## EXERCISE DETAILS
A faithful copy of the whole listing is the goal. Match it exactly.

## RAW DATA
• • •
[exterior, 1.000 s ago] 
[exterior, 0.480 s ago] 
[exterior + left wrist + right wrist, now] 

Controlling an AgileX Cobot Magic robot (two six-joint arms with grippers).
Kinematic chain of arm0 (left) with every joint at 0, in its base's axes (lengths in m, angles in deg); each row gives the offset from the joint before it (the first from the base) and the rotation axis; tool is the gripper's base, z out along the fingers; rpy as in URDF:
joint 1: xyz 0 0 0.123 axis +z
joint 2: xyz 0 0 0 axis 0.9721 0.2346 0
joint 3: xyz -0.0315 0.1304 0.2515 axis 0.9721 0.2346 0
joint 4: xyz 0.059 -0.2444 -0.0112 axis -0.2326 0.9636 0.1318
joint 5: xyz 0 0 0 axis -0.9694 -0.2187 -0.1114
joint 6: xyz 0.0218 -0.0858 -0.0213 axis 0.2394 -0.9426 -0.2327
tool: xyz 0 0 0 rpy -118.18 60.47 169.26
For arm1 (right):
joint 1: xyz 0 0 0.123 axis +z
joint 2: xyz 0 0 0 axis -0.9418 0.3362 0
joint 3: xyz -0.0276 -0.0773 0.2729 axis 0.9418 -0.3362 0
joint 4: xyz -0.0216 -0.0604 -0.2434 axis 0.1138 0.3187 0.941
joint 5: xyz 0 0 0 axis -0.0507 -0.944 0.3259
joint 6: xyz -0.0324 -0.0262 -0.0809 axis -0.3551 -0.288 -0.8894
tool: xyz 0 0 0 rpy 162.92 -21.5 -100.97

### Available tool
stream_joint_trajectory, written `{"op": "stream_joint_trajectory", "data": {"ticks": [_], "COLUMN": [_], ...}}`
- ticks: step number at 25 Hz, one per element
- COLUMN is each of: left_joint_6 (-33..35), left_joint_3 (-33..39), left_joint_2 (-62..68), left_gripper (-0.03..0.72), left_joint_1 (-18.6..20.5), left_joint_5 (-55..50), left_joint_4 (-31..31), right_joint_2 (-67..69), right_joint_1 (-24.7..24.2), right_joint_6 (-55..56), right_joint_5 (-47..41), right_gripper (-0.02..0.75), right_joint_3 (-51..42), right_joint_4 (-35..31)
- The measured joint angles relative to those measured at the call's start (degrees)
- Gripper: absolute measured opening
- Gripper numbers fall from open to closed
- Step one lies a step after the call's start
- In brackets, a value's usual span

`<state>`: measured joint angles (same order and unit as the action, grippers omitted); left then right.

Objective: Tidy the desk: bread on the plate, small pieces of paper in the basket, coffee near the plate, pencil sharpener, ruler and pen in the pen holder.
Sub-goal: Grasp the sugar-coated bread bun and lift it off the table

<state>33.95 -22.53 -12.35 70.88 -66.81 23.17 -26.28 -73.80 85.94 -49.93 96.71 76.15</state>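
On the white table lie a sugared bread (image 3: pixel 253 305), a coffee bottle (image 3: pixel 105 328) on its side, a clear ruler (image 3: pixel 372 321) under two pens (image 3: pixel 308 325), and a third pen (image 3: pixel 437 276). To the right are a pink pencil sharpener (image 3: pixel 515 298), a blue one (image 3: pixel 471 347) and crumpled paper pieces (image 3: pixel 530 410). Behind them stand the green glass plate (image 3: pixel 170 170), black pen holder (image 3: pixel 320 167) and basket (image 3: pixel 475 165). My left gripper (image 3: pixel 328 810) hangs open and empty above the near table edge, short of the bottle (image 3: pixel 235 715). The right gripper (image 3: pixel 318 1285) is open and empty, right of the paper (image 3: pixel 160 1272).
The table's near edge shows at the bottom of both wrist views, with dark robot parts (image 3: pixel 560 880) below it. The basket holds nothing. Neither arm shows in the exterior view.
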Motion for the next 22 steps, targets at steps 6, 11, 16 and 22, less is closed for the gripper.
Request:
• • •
## TASK RESULT
[exterior, 1.000 s ago] 
[exterior, 0.480 s ago] 
[exterior + left wrist + right wrist, now] 

Controlling an AgileX Cobot Magic robot (two six-joint arms with grippers).
Kinematic chain of arm0 (left) with every joint at 0, in its base's axes (lengths in m, angles in deg); each row gives the offset from the joint before it (the first from the base) and the rotation axis; tool is the gripper's base, z out along the fingers; rpy as in URDF:
joint 1: xyz 0 0 0.123 axis +z
joint 2: xyz 0 0 0 axis 0.9721 0.2346 0
joint 3: xyz -0.0315 0.1304 0.2515 axis 0.9721 0.2346 0
joint 4: xyz 0.059 -0.2444 -0.0112 axis -0.2326 0.9636 0.1318
joint 5: xyz 0 0 0 axis -0.9694 -0.2187 -0.1114
joint 6: xyz 0.0218 -0.0858 -0.0213 axis 0.2394 -0.9426 -0.2327
tool: xyz 0 0 0 rpy -118.18 60.47 169.26
For arm1 (right):
joint 1: xyz 0 0 0.123 axis +z
joint 2: xyz 0 0 0 axis -0.9418 0.3362 0
joint 3: xyz -0.0276 -0.0773 0.2729 axis 0.9418 -0.3362 0
joint 4: xyz -0.0216 -0.0604 -0.2434 axis 0.1138 0.3187 0.941
joint 5: xyz 0 0 0 axis -0.0507 -0.944 0.3259
joint 6: xyz -0.0324 -0.0262 -0.0809 axis -0.3551 -0.288 -0.8894
tool: xyz 0 0 0 rpy 162.92 -21.5 -100.97

### Available tool
stream_joint_trajectory, written `{"op": "stream_joint_trajectory", "data": {"ticks": [_], "COLUMN": [_], ...}}`
- ticks: step number at 25 Hz, one per element
- COLUMN is each of: left_joint_6 (-33..35), left_joint_3 (-33..39), left_joint_2 (-62..68), left_gripper (-0.03..0.72), left_joint_1 (-18.6..20.5), left_joint_5 (-55..50), left_joint_4 (-31..31), right_joint_2 (-67..69), right_joint_1 (-24.7..24.2), right_joint_6 (-55..56), right_joint_5 (-47..41), right_gripper (-0.02..0.75), right_joint_3 (-51..42), right_joint_4 (-35..31)
- The measured joint angles relative to those measured at the call's start (degrees)
- Gripper: absolute measured opening
- Gripper numbers fall from open to closed
- Step one lies a step after the call's start
- In brackets, a value's usual span

`<state>`: measured joint angles (same order and unit as the action, grippers omitted); left then right.

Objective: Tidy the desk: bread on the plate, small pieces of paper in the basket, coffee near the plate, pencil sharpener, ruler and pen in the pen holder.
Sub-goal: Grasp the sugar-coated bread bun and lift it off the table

<state>33.95 -22.53 -12.35 70.88 -66.81 23.17 -26.28 -73.80 85.94 -49.93 96.71 76.15</state>
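On the white table lie a sugared bread (image 3: pixel 253 305), a coffee bottle (image 3: pixel 105 328) on its side, a clear ruler (image 3: pixel 372 321) under two pens (image 3: pixel 308 325), and a third pen (image 3: pixel 437 276). To the right are a pink pencil sharpener (image 3: pixel 515 298), a blue one (image 3: pixel 471 347) and crumpled paper pieces (image 3: pixel 530 410). Behind them stand the green glass plate (image 3: pixel 170 170), black pen holder (image 3: pixel 320 167) and basket (image 3: pixel 475 165). My left gripper (image 3: pixel 328 810) hangs open and empty above the near table edge, short of the bottle (image 3: pixel 235 715). The right gripper (image 3: pixel 318 1285) is open and empty, right of the paper (image 3: pixel 160 1272).
The table's near edge shows at the bottom of both wrist views, with dark robot parts (image 3: pixel 560 880) below it. The basket holds nothing. Neither arm shows in the exterior view.
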Motion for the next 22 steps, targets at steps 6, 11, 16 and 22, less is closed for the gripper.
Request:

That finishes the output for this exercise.